Robotics researchers have constructed small cubes that with no exterior moving parts are able to propel themselves forward, climb and jump on top of each other and snap together to form arbitrary shapes. The cubes could even move while suspended upside down from metallic surfaces.
The idea first came about in 2011 when a research student at MIT called John Romanishin proposed a new design for modular robots to his robotics professor, Daniela Rus. At first Rus was unsure of the design; however two years later Rus showed a fellow robotics researcher at Cornell University, a video of prototype robots, based on Romanishin’s design, in action. He was also skeptical at first.
This coming November Romanishin, who is now a research scientist in MIT’s Computer Science and Artificial Intelligence Laboratory (CSAIL), as well as Rus and postdoc Kyle Gilpin are going to present a paper describing their new robots at the IEEE/RSJ International Conference on Intelligent Robots and Systems.
The robots are known as M-blocks and are cubes that have no external moving parts. Inside each cube is a spinning mass, a flywheel that can reach speeds of 20,000 revolutions per minute. Angular momentum is transmitted to the cube when the flywheel is braked. Permanent magnets are found along each edge of the M-blocks and along every face, allowing the cubes to attach to each other.

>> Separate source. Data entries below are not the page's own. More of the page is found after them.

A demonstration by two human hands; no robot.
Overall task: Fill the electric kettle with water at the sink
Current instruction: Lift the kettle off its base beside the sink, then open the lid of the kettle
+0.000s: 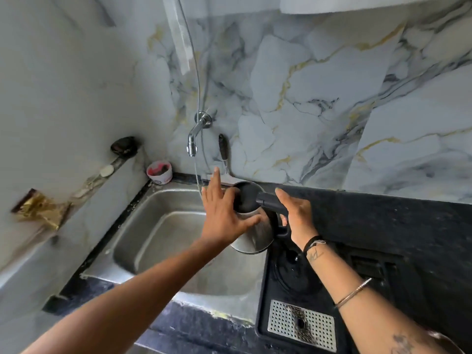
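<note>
My right hand (296,215) gripped the black handle of the steel electric kettle (252,226), over the steel sink's (158,226) right edge. Left hand (224,215) splayed, empty, beside its lid. Chrome tap (195,135) beyond; filling not started, I'd judge.

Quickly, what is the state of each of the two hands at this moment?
Left hand: open, fingers spread, over the kettle lid.
Right hand: closed around the kettle handle, holding the kettle.

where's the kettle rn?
Head view, centre: the kettle is held by its handle in the right hand over the sink's right edge, the left hand at its lid.
</note>
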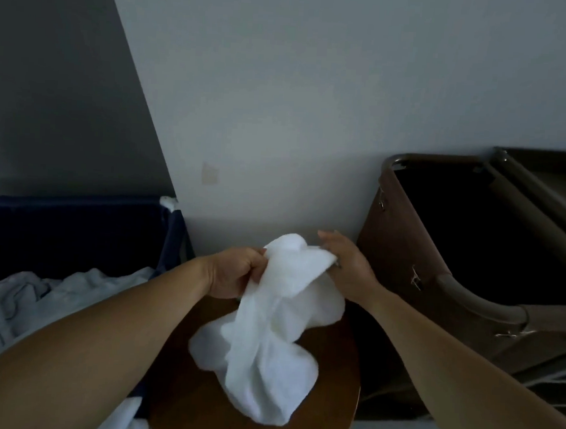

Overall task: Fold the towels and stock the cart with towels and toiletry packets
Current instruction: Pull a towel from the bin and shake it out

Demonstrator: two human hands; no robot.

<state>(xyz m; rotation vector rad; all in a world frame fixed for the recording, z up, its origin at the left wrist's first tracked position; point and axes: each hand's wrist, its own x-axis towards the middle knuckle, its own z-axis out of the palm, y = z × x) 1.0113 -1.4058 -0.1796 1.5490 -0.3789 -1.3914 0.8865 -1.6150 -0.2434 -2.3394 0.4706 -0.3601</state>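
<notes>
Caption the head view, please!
Left hand grips a crumpled white towel, right hand touching it, over a round wooden table beside a cart.
</notes>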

Robotic researchers had previously used an abstraction called the sliding-cube model, where one cube can slide up another and across its top if the two cubes face each other. The robots that implement these sliding-cube models are much more complex than the M-blocks. Existing modular-robot systems are also “statically stable,” which means that the motion can be paused at any time, and the robots stay where they are. The MIT researchers were able to simplify their robots’ design by forgoing the principle of static stability. The magnets on the cube essentially bring the cubes into alignment.
Each edge of a cube has two cylindrical magnets that are mounted like rolling pins. When two cubes approach each other, the magnets rotate automatically so that north poles align with south and vice versa. This means that any cube can attach to the face of any other cube. The edges of the cubes are bevelled, which means there’s a slight gap between the magnets when the two cubes are attached. This strengthens the connection between the cubes and anchors the pivot. Four more pairs of smaller magnets are on each face of the cube.

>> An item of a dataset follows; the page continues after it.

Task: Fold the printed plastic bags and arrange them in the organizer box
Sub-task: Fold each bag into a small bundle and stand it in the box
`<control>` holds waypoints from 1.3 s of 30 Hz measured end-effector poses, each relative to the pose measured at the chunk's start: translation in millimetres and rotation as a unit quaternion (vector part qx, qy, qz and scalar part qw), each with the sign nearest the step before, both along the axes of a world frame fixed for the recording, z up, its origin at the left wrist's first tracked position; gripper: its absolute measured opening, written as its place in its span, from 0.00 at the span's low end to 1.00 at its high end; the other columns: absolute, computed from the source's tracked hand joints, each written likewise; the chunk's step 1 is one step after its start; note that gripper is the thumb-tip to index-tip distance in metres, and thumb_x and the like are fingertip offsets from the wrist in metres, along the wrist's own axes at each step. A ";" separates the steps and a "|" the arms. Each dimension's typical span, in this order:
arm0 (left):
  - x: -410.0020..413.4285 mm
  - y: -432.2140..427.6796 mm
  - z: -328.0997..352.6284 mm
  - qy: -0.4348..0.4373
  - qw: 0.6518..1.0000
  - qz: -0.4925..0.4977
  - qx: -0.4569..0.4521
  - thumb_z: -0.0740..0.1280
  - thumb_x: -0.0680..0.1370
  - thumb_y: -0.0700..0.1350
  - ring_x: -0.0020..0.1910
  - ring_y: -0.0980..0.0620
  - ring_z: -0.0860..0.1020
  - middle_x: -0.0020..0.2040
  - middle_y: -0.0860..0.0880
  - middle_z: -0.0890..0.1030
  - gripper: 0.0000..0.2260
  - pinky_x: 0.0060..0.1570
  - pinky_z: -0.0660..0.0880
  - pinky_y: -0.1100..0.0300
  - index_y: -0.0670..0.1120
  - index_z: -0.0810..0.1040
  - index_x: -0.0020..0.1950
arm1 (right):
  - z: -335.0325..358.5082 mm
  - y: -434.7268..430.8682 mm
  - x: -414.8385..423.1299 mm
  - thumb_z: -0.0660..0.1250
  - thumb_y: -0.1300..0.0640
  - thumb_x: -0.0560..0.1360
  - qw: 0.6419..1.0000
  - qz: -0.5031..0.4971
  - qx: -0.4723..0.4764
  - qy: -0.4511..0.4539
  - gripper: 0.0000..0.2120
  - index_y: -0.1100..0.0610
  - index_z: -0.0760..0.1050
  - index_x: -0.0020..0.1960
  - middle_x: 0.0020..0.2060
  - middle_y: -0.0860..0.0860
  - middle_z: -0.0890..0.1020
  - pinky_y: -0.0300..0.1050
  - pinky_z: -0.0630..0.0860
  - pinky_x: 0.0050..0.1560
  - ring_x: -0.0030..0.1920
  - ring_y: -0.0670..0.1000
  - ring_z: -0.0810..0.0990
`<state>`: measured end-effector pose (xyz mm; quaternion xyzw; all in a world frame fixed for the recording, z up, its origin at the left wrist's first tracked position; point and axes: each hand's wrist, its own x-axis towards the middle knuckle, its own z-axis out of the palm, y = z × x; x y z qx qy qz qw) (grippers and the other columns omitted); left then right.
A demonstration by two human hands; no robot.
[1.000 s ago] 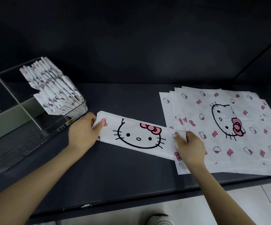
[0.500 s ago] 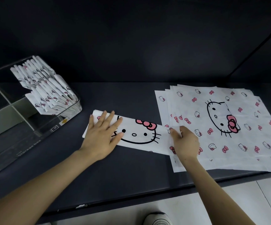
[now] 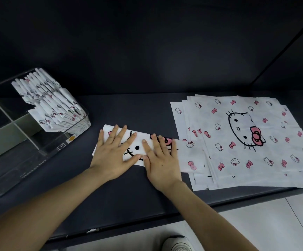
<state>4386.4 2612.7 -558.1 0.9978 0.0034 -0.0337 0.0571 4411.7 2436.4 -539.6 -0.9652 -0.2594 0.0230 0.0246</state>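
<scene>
Head view: the left hand and right hand lie palm down, side by side, both with fingers straight and spread, pressing flat on one bag. The bag is folded into a long narrow strip and lies on the dark counter. The left hand covers its left part and the right hand its middle, with the thumbs just beside each other. A cat face with a pink bow shows between and around the fingers. The strip's right end overlaps the left edge of a stack of flat, unfolded bags with the same print, fanned slightly on the counter's right side. Left of the hands, near the strip's left end, stands a clear box with dividers. Folded bags lean in a packed row in its far right corner. Below the counter's front edge, a light floor and the toe of a shoe show.
</scene>
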 end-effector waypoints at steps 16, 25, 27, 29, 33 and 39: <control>-0.1 1.6 2.9 -0.013 1.000 -0.014 -0.010 0.41 0.74 0.71 0.78 0.48 0.48 0.79 0.49 0.53 0.35 0.73 0.39 0.43 0.57 0.55 0.77 | 15.5 -87.8 15.5 0.48 0.50 0.80 0.988 -0.113 0.032 -0.099 0.25 0.61 0.79 0.59 0.57 0.57 0.82 0.61 0.61 0.67 0.57 0.60 0.80; 17.3 24.3 12.8 0.034 0.990 -0.139 0.001 0.26 0.66 0.75 0.74 0.55 0.31 0.77 0.55 0.38 0.39 0.72 0.31 0.49 0.61 0.37 0.74 | 37.5 -88.4 41.5 0.69 0.46 0.73 0.967 -0.151 0.071 0.193 0.10 0.49 0.72 0.48 0.38 0.43 0.74 0.42 0.69 0.49 0.45 0.49 0.75; 20.6 27.7 12.5 0.048 0.986 -0.162 0.007 0.27 0.67 0.75 0.74 0.55 0.31 0.78 0.55 0.38 0.38 0.73 0.31 0.49 0.62 0.37 0.74 | 39.9 -87.5 35.7 0.69 0.46 0.73 0.966 -0.144 0.073 0.201 0.14 0.49 0.68 0.36 0.32 0.44 0.70 0.39 0.65 0.38 0.39 0.49 0.72; 23.7 31.1 12.9 0.061 0.983 -0.175 0.005 0.31 0.69 0.75 0.74 0.55 0.31 0.78 0.54 0.38 0.35 0.72 0.31 0.49 0.62 0.37 0.74 | 42.3 -86.2 27.7 0.69 0.48 0.73 0.972 -0.128 0.074 0.185 0.16 0.50 0.66 0.32 0.32 0.46 0.70 0.35 0.62 0.35 0.38 0.49 0.71; 10.1 20.4 22.7 -0.062 0.979 -0.190 -0.042 0.42 0.79 0.67 0.78 0.52 0.43 0.79 0.50 0.51 0.29 0.74 0.39 0.51 0.57 0.51 0.78 | 44.4 -87.8 8.1 0.71 0.53 0.72 0.945 -0.182 0.182 0.203 0.12 0.53 0.70 0.35 0.31 0.47 0.74 0.39 0.66 0.34 0.34 0.47 0.73; -54.1 -28.4 23.8 0.039 0.923 -0.214 -0.318 0.51 0.77 0.69 0.76 0.64 0.48 0.76 0.61 0.57 0.28 0.74 0.43 0.65 0.63 0.56 0.76 | 40.1 -93.5 -24.0 0.75 0.64 0.68 0.798 -0.318 0.362 0.363 0.13 0.61 0.71 0.33 0.27 0.51 0.72 0.38 0.67 0.31 0.30 0.49 0.70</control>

The team behind the robots aim to make them as miniatures, in effect to have a swarm of microbots that can self-assemble. Even at their current size and with further refinements, the robots could prove useful. The mobile cubes could be used to form different types of equipment, for repairs, or to gain access to environments inaccessible to humans. The cubes could also be used for transportation of specialty equipment.
The researchers are planning to build an army of 100 cubes, and to further refine their robots.